I wander on, admiring the brilliance and colour range of the bougainvilleas draped like flower boas along garden walls, tumbling down in ruffles. I spot a giant lemon growing in a garden high above my head. Like the pompia of Siniscola, it’s roughly the size and shape of an American football, but more bulgy around the middle. Its skin is as puckered and lumpy as that of a rhinoceros, and it glows as if lit by an interior light.
Every now and then I pass women wheeling baby buggies, speeding past on scooters, walking home with shopping, gossiping in the street. Almost without exception, they’re beautiful, their looks made all the more striking by the self-possessed ease with which they carry them. None of them give me a second glance.
Generally speaking, Procida doesn’t make much effort to put itself out for visitors. There’s no glittery dross or visitor centres, no menus in multiple languages, no shops peddling the usual dross. Instead there’s a resolute, take-it-or-leave-it air to it that’s rather refreshing.
After about an hour’s gentle rambling, I slope down into the Marina di Chiaiolella, a smaller, prettier version of the Marina Grande, and head for Vivara, a tiny island nature reserve linked to Procida by a bridge. This lies, so the map says, at the end of a narrow, winding lane leading up a steep slope. When I get to the bridge I feel that the Procidani carry their refusal to engage with tourist comfort a bit far. Gates to the bridge are shut, chained and padlocked and there’s no other way to get to Vivara. If someone had had the decency to put a sign up at the beginning of the narrow, winding lane rather than at the end of it, they would have saved me considerable time and effort.
Rather grudgingly I slope back again towards the Marina Grande. There isn’t really anywhere else to go. Presently, I pass a sign pointing down some steps to a beach, La Spiaggia di Chiaia, and to a restaurant, La Conchiglia. I want a swim and something to eat, and so down I go, 184 steps in all. La Conchiglia is at the bottom, sitting just above a long curve of black volcanic sand, with clear, azure sea in front and Marina di Corricella down the coast to the left. It seems a perfect place to eat lunch.
It is a perfect place to eat lunch, with totani stuffed with ricotta and breadcrumbs bound with egg and light, deep-fried balls of neonate, tiny fish each the size of the tine of a fork, standing out among the shimmering mix of flavours and textures. The lady in charge sells me stracci, large, floppy pieces of pasta which look like pieces of torn fabric, studded with mussels, pine nuts, broccoli and dried grapes, an idiosyncratic combination that turns out to be unexpectedly seductive, a combination of marine sweetness, sweet and sour fruit, vegetable modulation and nutty density.
I talk to her about food on Procida. The dishes at La Conchiglia are hers, she says. Some are typical of the island, others like the stracci, aren’t.

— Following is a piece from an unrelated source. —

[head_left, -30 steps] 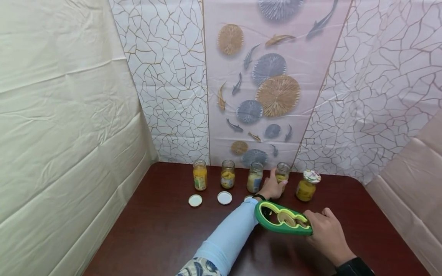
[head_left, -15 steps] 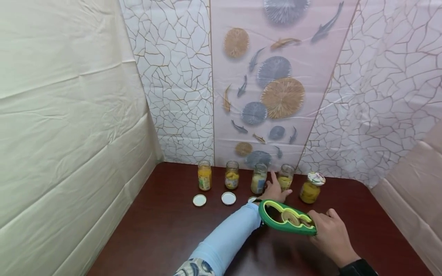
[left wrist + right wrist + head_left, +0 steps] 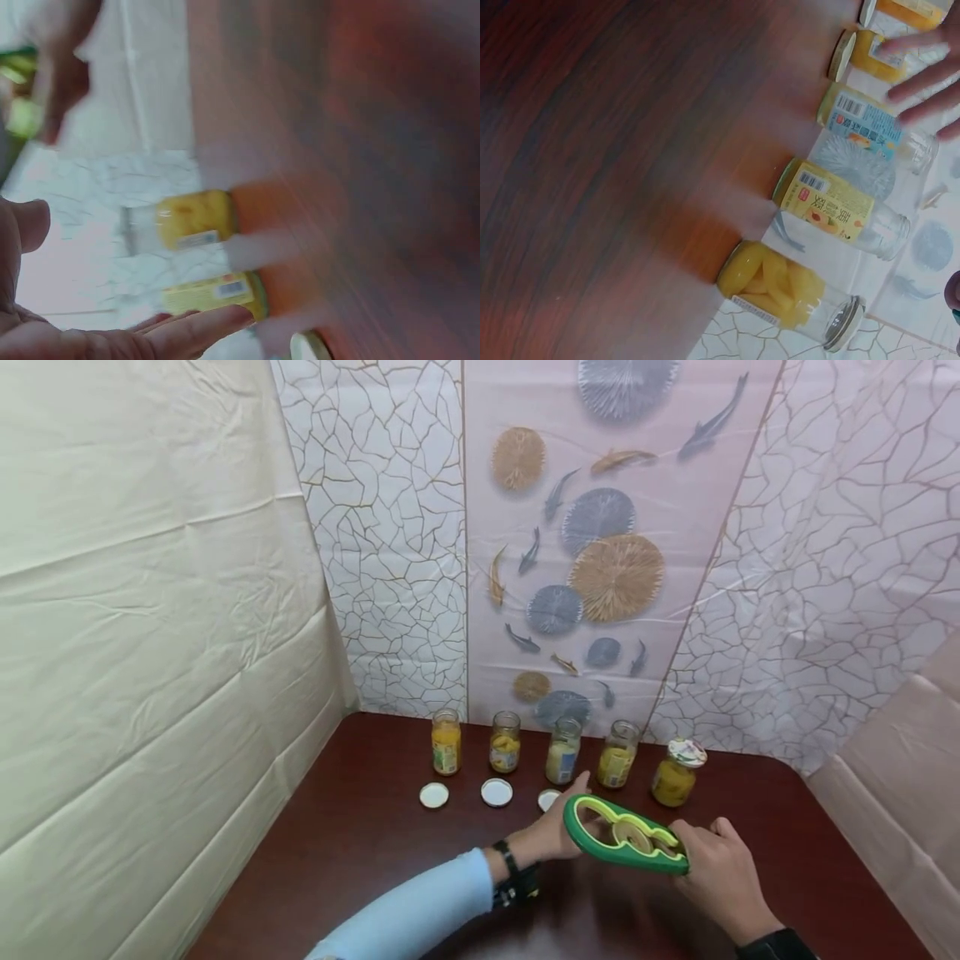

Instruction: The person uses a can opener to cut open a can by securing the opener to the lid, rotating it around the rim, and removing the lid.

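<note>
A person's right hand grips one end of a green opener, a smooth, flat, elongated tool pierced by scalloped openings rimmed in lime. It is held up above the table, whose dark red surface shows streaked wood grain and a soft gloss, and its rounded end partly covers the left hand; whether the two touch cannot be told. The hands are apart, the left with fingers straight and thumb spread. A black band circles the left wrist, near a pale blue sleeve. Just beyond the left fingertips stand a clear glass jar with a blue label and, to its right, one with a yellow label. Beyond the right hand is a jar under a flower-patterned lid, filled with yellow chunks. A round pale lid lies beside the left hand. Farther left of that hand are two upright glass jars and two flat discs, white lids.
</note>
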The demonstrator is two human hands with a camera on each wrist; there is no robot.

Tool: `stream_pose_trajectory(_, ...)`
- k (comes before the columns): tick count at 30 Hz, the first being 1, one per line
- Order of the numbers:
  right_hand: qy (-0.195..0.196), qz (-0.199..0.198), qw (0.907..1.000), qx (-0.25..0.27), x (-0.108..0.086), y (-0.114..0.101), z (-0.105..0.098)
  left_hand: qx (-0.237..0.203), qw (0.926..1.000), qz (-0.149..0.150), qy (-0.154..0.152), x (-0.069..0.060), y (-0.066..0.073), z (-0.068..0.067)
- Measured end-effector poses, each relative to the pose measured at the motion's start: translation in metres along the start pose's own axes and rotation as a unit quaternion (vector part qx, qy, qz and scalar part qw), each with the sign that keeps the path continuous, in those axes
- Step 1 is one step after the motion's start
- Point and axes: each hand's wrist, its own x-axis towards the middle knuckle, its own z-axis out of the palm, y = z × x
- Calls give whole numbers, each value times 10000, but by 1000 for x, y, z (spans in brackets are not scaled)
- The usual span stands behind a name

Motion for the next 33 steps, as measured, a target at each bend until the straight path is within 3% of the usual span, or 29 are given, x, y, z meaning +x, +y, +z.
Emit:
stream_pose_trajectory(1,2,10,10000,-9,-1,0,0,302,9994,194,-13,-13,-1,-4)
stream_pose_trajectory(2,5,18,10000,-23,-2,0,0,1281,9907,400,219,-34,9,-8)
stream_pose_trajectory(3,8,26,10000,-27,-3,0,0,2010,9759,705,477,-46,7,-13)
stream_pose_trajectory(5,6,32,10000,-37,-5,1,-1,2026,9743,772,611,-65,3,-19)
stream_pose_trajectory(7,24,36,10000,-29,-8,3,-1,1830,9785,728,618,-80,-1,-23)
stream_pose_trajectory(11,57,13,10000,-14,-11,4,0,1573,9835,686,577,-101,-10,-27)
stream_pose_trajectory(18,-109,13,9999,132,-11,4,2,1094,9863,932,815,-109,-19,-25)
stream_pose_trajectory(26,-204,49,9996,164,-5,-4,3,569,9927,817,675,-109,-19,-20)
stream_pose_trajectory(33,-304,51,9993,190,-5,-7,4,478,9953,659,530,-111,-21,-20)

I mention the giant lemon I’d spotted earlier. ‘What’s so special about them, apart from their size?’ I wonder.
‘Of course, you only find them on Procida, they’re quite different from the lemons of Amalfi, Sorrento or anywhere else,’ says la signora. ‘We call them limoni pane because they have so much pith. The skins have more oil and the flavour is gentle and full.’
‘What do you use them for?’
‘Insalata di limone – peeled, sliced lemon, chilli, olive oil and mint,’ she says.
Mint – it’s curious how that very Arab herb crops up in so many dishes around the Mediterranean, a distant echo of the era of Saracen imperial conquest.
It’s time for a snooze on the beach and a swim in the cool linen sea. It may be the sun, the sea or the lunch, but I feel this year’s journey melding seamlessly into last year’s. The time between exists in another dimension and belongs somewhere else.
Capri
There’s always been something rackety about Capri, the island of Augustus and Tiberius, Axel Munthe and Curzio Malaparte, Maxim Gorky and Thomas Mann, Alfred Krupp and Graham Greene, Norman Douglas and Gracie Fields, who all lived there at one time or another. It epitomises a kind of Mediterranean loucheness and cosmopolitan brilliance to my mind, redolent of licence and abandon.
It’s quite difficult to see any of this as my aliscafo queues up with seven others to decant its load onto a quayside already milling with visitors. There’s a long line of people waiting for the funicular transporting visitors from the port to the Piazzetta, that ‘little theatre of the world’ as Norman Douglas called it, in the town of Capri above. It’s only 11 a.m., but waiters are already touting for business at the cafés, bars and trattorias along the promenade. Even the sparrows scavenging for titbits have a cheeky, begging air to them.
On the recommendation of my nephew, George, an old Capri hand, I go to the reassuringly ordinary Salumeria da Aldo on the sea front and buy a panino caprese to eat while I wait for the queue for the funicular to shorten. ‘You have to leave it in the sun for a couple of hours to so
ak up the juices,’ George had directed. Hunger gets the better of me, and I eat it sitting in the sun and watch the great circus playing along the harbour front. George is right about its crunchy, squidgy, chewy, fruity, gently cheesy excellence.
The Italians have developed a crafty way of dealing with mass tourism, whether in Rome, Florence, Venice or any of the other primary destinations around the country. They shepherd them along well-established routes to well-established cultural targets, just as you might herd flocks of sheep from one pen to the next. As most people come to see one or two well-publicised sites, museums, churches or artefacts that they’ve been encouraged to see, they are happy. At the same time, the system lets the authorities manage the incessant pressure that the visitors create.
This policy reaches its apogee with Capri. Each day hordes arrive from Naples, Sorrento, Pozzuoli and other points of departure on the Costiera Amalfitana, to scale to the heights of Capri and Anacapri from the landing stages of the Marina Grande, thus drawing tourist fire from Procida and, to a lesser extent, Ischia.
The visitors arrive in squads, units, platoons, even brigades, a foreign legion of all nationalities, hundreds of them, thousands of them, hundreds of thousands, ready to storm Capri’s historical bastions and to inspect the Villa Jovis, the Villa Fersen, the Villa San Michele and the several other notable villas that dot the island.
These shock troops of modern tourism are armed with maps marking the key sites, cameras, mobile phones, GoPros, dark glasses, rucksacks and bottles of mineral water, bottles and bottles of mineral water. Usually the squads are led by a father or other would-be dominant male, narrow-eyed and focused, commanding or flustered depending on the attitude of those following. They march or straggle in single file along Capri’s narrow lanes, only wide enough to allow the flow of one person in either direction, taking swift evasive action from time to time as one of the numerous electric buggies collecting rubbish or carrying suitcases or supplies glides by.